**YOUR INSTRUCTIONS**: The reply should hold only the lines from the one with "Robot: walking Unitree" through the end of the data, each given exactly.

**GIVEN DATA**:
"""
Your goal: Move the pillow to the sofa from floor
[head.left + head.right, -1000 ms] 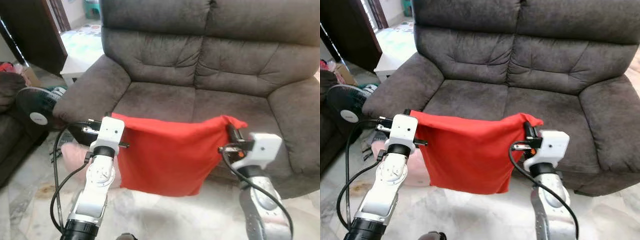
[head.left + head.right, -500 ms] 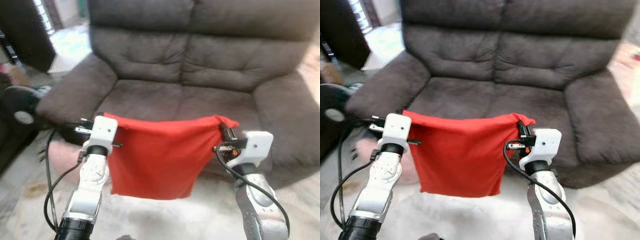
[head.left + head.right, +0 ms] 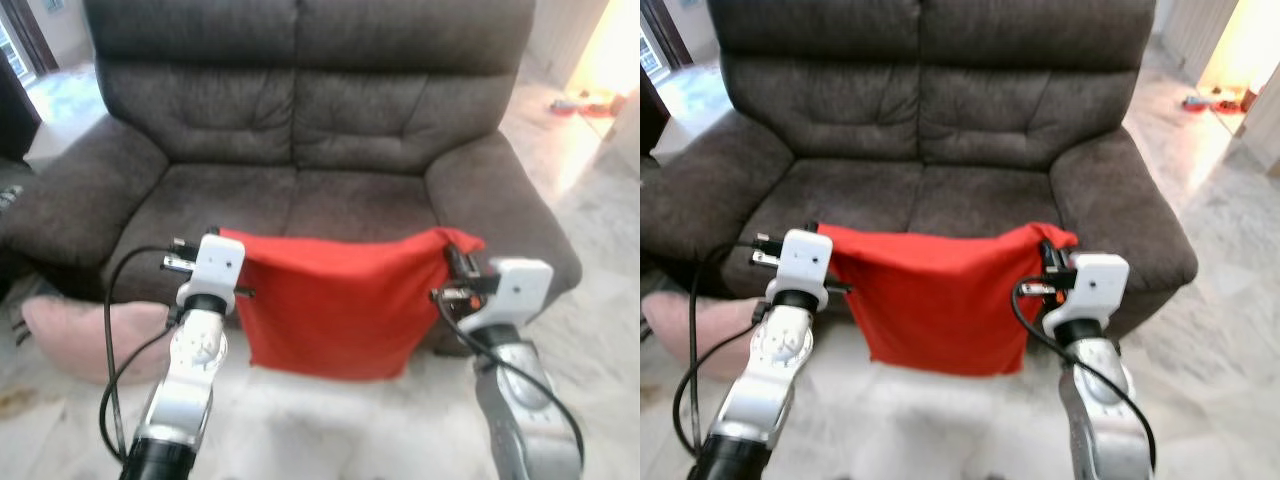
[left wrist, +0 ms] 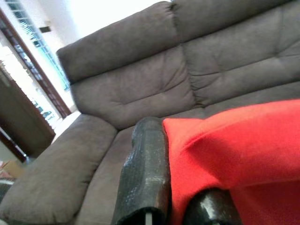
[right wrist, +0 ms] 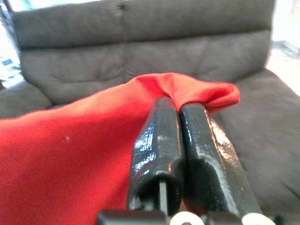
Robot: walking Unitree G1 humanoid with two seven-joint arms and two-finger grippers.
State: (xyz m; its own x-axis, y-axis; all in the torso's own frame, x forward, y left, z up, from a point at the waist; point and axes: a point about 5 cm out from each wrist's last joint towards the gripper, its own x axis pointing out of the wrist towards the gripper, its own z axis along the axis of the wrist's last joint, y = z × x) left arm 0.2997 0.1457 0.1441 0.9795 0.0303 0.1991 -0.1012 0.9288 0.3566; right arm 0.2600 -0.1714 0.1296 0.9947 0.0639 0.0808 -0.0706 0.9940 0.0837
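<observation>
Brown sofa (image 3: 300, 150), marble floor (image 3: 600, 210), both grippers (left (image 3: 200, 262), right (image 3: 452, 262)) pinching red pillow (image 3: 340, 305)

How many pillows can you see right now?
2. A red pillow hangs between the left gripper and right gripper, in front of the sofa. A pink pillow lies on the floor by the sofa's left arm. Others may be hidden.

Both silver arms reach forward at the same height, wrists level. The left claw (image 3: 232, 262) is clamped on one top corner of the pillow (image 3: 340, 305); the right claw (image 5: 180, 126), fingers pressed together, pinches the other corner.
</observation>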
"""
**ANSWER FOR THE TASK**:
Robot: walking Unitree G1 humanoid with two seven-joint arms and two-finger grippers.
State: (xyz m; its own x-axis, y-axis; all in the torso's own frame, x forward, y left, z up, from a point at the waist; point and axes: a point about 5 cm out from each wrist's last joint towards the gripper, its own x axis pointing out of the wrist towards the gripper, its own z axis along the axis of the wrist's last joint, y = z × x) left arm 0.2997 0.1457 0.1441 0.9795 0.0303 0.1991 -0.1012 0.9288 0.3566; right arm 0.2600 -0.1714 0.1296 0.9947 0.0639 0.0808 -0.0706 0.9940 0.0837
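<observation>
Brown sofa (image 3: 300, 150), marble floor (image 3: 600, 210), both grippers (left (image 3: 200, 262), right (image 3: 452, 262)) pinching red pillow (image 3: 340, 305)

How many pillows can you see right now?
2. A red pillow hangs between the left gripper and right gripper, in front of the sofa. A pink pillow lies on the floor by the sofa's left arm. Others may be hidden.

Both silver arms reach forward at the same height, wrists level. The left claw (image 3: 232, 262) is clamped on one top corner of the pillow (image 3: 340, 305); the right claw (image 5: 180, 126), fingers pressed together, pinches the other corner.
</observation>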

Nothing else is left to add to this answer.